**Instructions for the task:**
Below are the entries; give again exactly the lines from the one mentioning "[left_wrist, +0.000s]" through the one mentioning "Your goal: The", inclusive.

───

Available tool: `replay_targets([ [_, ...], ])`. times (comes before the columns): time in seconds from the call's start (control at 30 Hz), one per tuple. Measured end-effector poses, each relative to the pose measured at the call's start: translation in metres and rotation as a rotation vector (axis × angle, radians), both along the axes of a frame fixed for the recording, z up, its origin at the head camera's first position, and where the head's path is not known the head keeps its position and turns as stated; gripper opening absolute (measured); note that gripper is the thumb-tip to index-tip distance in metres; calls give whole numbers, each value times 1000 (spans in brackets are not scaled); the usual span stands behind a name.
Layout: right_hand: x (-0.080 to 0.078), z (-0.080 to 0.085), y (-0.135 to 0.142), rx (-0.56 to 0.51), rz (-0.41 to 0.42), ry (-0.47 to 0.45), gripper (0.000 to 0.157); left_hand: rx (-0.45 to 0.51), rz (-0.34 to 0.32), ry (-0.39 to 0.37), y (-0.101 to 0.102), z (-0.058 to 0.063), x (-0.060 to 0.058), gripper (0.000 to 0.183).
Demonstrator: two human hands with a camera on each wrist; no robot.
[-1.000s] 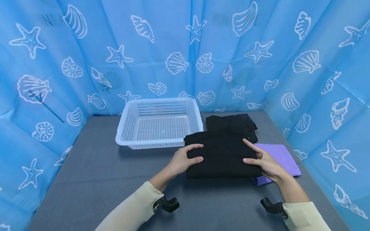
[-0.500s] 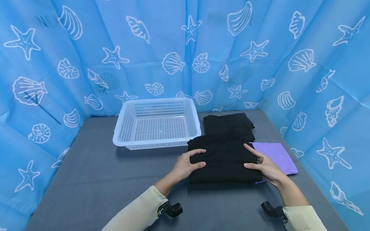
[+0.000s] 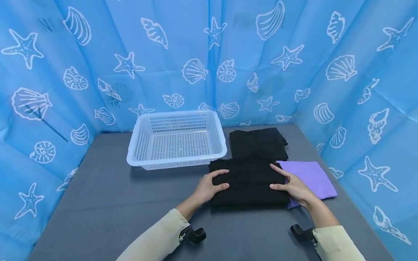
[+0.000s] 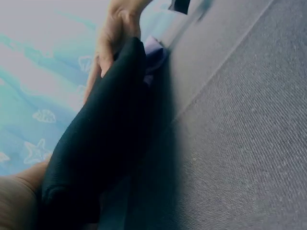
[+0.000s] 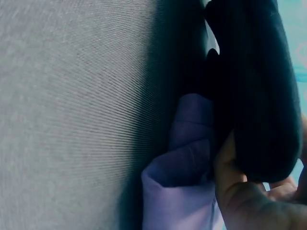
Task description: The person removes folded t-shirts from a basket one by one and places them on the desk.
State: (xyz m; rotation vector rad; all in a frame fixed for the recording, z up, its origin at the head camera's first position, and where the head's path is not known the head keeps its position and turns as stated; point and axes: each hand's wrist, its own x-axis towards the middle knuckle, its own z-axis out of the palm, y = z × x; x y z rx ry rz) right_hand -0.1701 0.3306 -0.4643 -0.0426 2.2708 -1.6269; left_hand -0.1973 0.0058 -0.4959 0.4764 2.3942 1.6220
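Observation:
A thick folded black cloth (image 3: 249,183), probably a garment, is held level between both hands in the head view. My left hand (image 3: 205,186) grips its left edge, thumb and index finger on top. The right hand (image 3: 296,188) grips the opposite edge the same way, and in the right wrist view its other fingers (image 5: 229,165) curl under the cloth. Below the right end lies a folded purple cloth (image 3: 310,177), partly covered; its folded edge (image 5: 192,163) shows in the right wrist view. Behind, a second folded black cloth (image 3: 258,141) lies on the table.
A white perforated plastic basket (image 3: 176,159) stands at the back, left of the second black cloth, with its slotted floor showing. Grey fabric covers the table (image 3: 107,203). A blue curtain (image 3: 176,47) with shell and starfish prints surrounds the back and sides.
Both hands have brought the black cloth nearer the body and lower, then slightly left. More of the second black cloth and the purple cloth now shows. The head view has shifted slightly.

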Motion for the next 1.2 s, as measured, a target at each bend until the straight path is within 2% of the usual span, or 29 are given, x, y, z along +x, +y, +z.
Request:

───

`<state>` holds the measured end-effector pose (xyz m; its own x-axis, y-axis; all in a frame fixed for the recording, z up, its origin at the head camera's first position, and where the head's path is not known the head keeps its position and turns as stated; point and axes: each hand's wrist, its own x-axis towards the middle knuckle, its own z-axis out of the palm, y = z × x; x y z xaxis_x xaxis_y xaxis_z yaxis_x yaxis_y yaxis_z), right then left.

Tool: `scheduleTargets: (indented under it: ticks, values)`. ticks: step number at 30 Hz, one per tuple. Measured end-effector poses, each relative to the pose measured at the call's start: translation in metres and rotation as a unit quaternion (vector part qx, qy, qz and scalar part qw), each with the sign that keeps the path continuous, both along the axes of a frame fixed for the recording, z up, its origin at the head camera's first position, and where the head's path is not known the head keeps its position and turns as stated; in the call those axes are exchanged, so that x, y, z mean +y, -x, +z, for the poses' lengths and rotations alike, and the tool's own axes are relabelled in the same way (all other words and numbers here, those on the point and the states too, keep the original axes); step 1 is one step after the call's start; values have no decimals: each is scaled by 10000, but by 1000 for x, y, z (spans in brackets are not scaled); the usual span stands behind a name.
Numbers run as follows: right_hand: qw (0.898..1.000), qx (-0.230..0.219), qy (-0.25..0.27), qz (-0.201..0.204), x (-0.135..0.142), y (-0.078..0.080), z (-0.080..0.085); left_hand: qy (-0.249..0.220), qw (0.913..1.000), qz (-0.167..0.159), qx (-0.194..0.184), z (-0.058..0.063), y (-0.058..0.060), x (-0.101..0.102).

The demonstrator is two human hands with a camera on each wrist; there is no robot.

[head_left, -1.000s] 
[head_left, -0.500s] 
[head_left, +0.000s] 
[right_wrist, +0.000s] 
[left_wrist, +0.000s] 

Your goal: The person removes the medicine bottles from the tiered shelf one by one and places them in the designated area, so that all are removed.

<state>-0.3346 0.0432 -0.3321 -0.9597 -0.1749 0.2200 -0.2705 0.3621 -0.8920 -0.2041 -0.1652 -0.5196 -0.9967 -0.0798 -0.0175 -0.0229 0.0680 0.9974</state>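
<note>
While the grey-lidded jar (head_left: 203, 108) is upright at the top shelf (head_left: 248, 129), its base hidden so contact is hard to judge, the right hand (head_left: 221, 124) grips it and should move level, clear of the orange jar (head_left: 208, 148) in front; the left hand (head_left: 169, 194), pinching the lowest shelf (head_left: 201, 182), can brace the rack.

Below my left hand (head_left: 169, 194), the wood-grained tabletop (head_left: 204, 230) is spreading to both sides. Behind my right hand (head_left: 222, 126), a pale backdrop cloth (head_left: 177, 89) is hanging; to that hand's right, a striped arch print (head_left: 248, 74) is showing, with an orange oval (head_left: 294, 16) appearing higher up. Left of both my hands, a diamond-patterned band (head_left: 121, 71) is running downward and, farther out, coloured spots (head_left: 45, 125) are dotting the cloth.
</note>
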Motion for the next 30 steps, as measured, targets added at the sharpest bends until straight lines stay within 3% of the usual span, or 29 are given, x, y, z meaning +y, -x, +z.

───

**Solved problem:**
[left_wrist, +0.000s] 

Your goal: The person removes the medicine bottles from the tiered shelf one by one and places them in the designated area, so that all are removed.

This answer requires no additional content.